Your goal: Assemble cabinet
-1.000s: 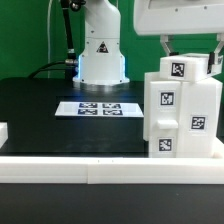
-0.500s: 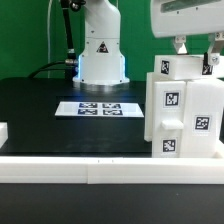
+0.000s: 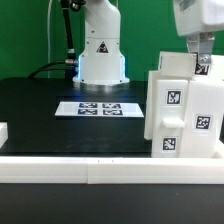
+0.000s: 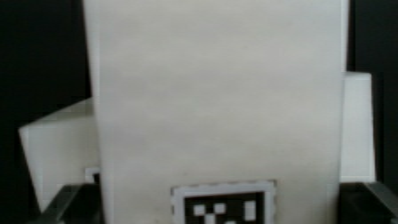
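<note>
The cabinet [image 3: 185, 110] is a large white box with black-and-white tags, standing on the black table at the exterior view's right. My gripper [image 3: 203, 62] comes down from above onto its raised top part. In the wrist view, a tall white panel of the cabinet [image 4: 214, 90] with a tag at its lower end fills the space between my dark fingers [image 4: 68, 203]. My gripper [image 4: 222, 205] is shut on that panel. The cabinet's inner shelves are hidden.
The marker board [image 3: 100, 108] lies flat on the black table in front of the white robot base [image 3: 102, 50]. A long low white rail [image 3: 70, 165] edges the table's front. A small white block [image 3: 3, 133] sits at the exterior view's left edge.
My gripper has moved toward the exterior view's right with the cabinet's top part. The cabinet has shifted slightly right, and the tag on its top part no longer shows.
</note>
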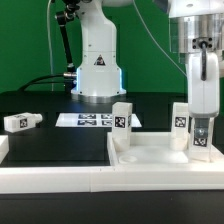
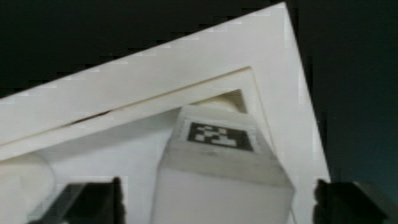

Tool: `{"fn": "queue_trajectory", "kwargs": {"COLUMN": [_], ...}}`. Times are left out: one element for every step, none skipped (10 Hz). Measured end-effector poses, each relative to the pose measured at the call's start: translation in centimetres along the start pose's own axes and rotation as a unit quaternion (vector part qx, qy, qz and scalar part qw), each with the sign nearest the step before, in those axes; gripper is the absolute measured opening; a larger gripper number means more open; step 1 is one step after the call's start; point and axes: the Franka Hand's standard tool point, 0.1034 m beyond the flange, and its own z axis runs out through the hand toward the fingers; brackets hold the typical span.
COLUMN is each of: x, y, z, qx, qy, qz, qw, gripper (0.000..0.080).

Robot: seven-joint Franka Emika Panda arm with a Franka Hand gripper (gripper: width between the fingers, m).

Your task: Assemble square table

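One broad white square slab (image 1: 150,152) lies flat low on the exterior view's right. It sits just behind the long white rail (image 1: 50,178) that edges the black tabletop (image 1: 60,148). Its surface is plain, matte plastic.

Three short white legs stand upright on the slab, each with a black-and-white tag. The nearest leg (image 1: 203,140) is at the slab's edge on the exterior view's right, and my hand (image 2: 217,203) hangs straight down over it. In the wrist view my two dark fingertips (image 2: 93,200) sit on either side of that leg. A sliver of gap shows on each side, so my hand is spread open around the leg, not clamped on it. The leg's tag (image 2: 219,135) faces the wrist camera, and a pointed corner of the slab runs out beyond it.

A second leg (image 1: 181,118) stands just behind the first. A third leg (image 1: 122,120) stands at the slab's far corner on the exterior view's left. I cannot tell whether any of the three is fastened.

Behind the slab, the marker board (image 1: 88,119) lies flat on the tabletop. The fourth leg (image 1: 20,121) lies on its side well away from the slab, toward the exterior view's left.

Farther back stands my white base (image 1: 98,65), with dark cables (image 1: 40,80) trailing beside it. Behind that is a dark backdrop.
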Motion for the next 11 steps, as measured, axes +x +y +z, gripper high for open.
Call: {"fn": "queue_trajectory", "kwargs": {"x": [0.09,0.13,0.22,0.24,0.27,0.29,0.30,0.33,0.23,-0.17,-0.47], "y": [0.07,0.23,0.32,0.26,0.26,0.26,0.26,0.26,0.46,0.71,0.85], "z": [0.00,0.06,0.08,0.09,0.10,0.12,0.14,0.14,0.23,0.36,0.37], "qx": [-0.003,-0.007,-0.010,-0.009,-0.010,-0.010,-0.010,-0.011,-0.014,-0.014,-0.016], "qy": [0.001,0.003,0.007,0.007,0.006,0.006,0.006,0.006,0.014,0.017,0.021], "qz": [-0.031,-0.064,-0.122,-0.155,-0.197,-0.234,-0.251,-0.292,-0.341,-0.382,-0.422], "qw": [0.999,0.998,0.992,0.988,0.980,0.972,0.968,0.956,0.940,0.924,0.906], "gripper": [0.0616,0.0616,0.0643,0.0648,0.0648,0.0649,0.0649,0.0649,0.0649,0.0649,0.0649]}}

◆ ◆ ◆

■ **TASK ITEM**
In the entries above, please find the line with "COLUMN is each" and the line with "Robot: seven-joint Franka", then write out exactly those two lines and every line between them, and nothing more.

■ **ANSWER SPACE**
COLUMN is each of: x, y, z, qx, qy, qz, qw, gripper (0.000..0.080).

Robot: seven-joint Franka Emika Panda arm with a Franka Hand gripper (gripper: width between the fingers, m).

The output above is complete.